# oaa mail match



## CLASSICHUNTER (May 20, 2005)

Just wondering if oaa is going to post mail match results so we can see where we are and if we need to shoot more scores to better ourselves.. Just wondering as nothing on web site for 2012 at all...?????


----------



## DXTCLUE (Apr 4, 2010)

They havent finished the IFAA scores from jan/22 yet , so I wouldnt hold your breath. LOL


----------



## GenesisAlpha (Jun 26, 2009)

ClassicHunter, what club are you from and if you have sent in scores where did you send them. I am doing the mail match for the OAA and as of yet only have about 4 clubs reporting scores. The web site was clear and in the book where they should be sent and when start date was and ends after 8 weeks. We take the top 5 scores out of 8 weeks. I decided it would not be fair to post scores of the clubs who have taken the time to read the rules and send in scores only to have a pile come in late in the match as a few so far have done. This is the first year I am doing this and as promised by those have gone before me it becomes chaos. This week is the last week for the kids I have that are shooting which for them is week 8 as we started the week of Feb 12th. I will wait for scores into the first week in Apri. Any after that will not count.
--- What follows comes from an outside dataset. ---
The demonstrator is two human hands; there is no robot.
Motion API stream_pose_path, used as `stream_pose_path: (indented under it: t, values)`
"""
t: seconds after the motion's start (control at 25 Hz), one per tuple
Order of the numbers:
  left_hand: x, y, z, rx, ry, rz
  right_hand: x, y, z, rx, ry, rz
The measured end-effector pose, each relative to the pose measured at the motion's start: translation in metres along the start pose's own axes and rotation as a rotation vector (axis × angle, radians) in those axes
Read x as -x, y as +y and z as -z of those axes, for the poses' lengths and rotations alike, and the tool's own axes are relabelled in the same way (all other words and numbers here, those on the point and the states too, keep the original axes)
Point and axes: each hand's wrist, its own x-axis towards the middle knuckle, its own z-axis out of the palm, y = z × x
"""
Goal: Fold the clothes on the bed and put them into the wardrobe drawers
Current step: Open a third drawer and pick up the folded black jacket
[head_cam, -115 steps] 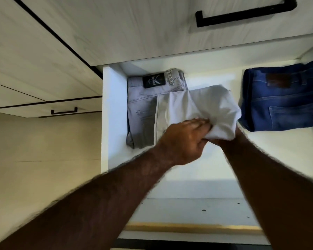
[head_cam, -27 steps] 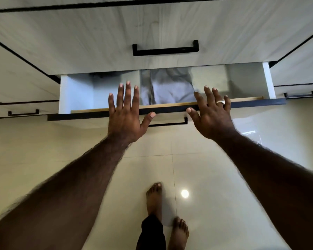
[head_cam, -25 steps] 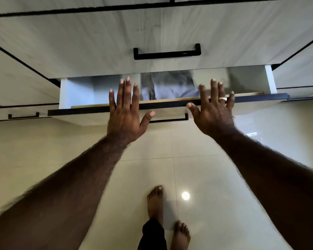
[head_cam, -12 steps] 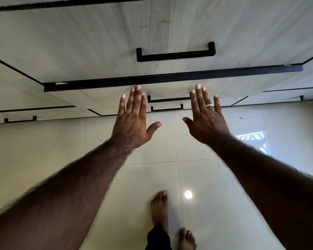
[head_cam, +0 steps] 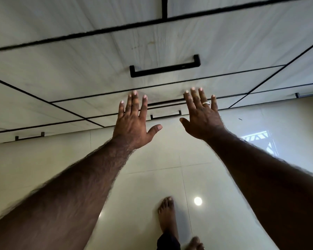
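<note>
The pale wood-grain wardrobe front fills the upper view, and its lower drawer (head_cam: 101, 108) sits flush with the other fronts. Its black handle (head_cam: 165, 115) shows between my two hands. My left hand (head_cam: 134, 121) is flat with fingers straight and spread, fingertips at the drawer front. My right hand (head_cam: 201, 116), wearing a ring, is equally flat, fingertips at the same front. Neither hand holds anything. No clothes are visible; the drawer's contents are hidden.
Above is another drawer front with a black bar handle (head_cam: 164, 68). More handles sit at the far left (head_cam: 29, 137) and far right (head_cam: 308, 94). Glossy beige floor tiles (head_cam: 152, 186) lie below, with my bare feet (head_cam: 167, 213) at the bottom.
The drawer with the folded clothes, open a second ago, has been pushed fully shut by both flat hands. My hands have followed it forward to the wardrobe front.
</note>
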Motion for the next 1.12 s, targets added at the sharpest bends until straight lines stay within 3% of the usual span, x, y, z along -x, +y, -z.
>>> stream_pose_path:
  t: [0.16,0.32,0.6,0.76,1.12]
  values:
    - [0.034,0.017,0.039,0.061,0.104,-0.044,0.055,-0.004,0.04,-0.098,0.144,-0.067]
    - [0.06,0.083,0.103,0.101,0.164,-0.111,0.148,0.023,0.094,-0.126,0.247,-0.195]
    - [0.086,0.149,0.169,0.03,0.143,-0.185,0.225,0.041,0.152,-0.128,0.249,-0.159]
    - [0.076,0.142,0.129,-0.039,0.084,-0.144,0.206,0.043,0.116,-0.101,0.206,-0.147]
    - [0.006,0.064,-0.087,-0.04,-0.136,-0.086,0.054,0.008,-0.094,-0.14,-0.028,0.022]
FEE: $10.00 per non OAA Member and $5.00 per OAA Member per equipment division. Fee must be submitted with first score card. Anyone may compete in more than 1 equipment division or age class, but must submit appropriate fees per category. The best 5 scores, out of 8 will be averaged to determine standing for each category.

The archer must have someone witness and sign their score card. 
People registering in this event must submit a mailing address with their score cards. 
Make cheques payable to the Ontario Association of Archers (OAA) 
This year's Mail Match Co-ordinator: Bob Beneteau

Email: [email protected]

This e-mail address is being protected from spam bots, you need JavaScript enabled to view it 



Mail Match 
The Mail Match Tournament is a recreational program shot over eight (8) weeks starting on February 8th, with the top five scores being averaged to give the archers final standing. Scores are submitted each Monday morning to the Mail Match Co-ordinator. At the end of the tournament time, the top three in each division receive a certificate from the Ontario Association of Archers. A final print out of the results will be posted on the OAA web site at www.oaa-archery.on.ca.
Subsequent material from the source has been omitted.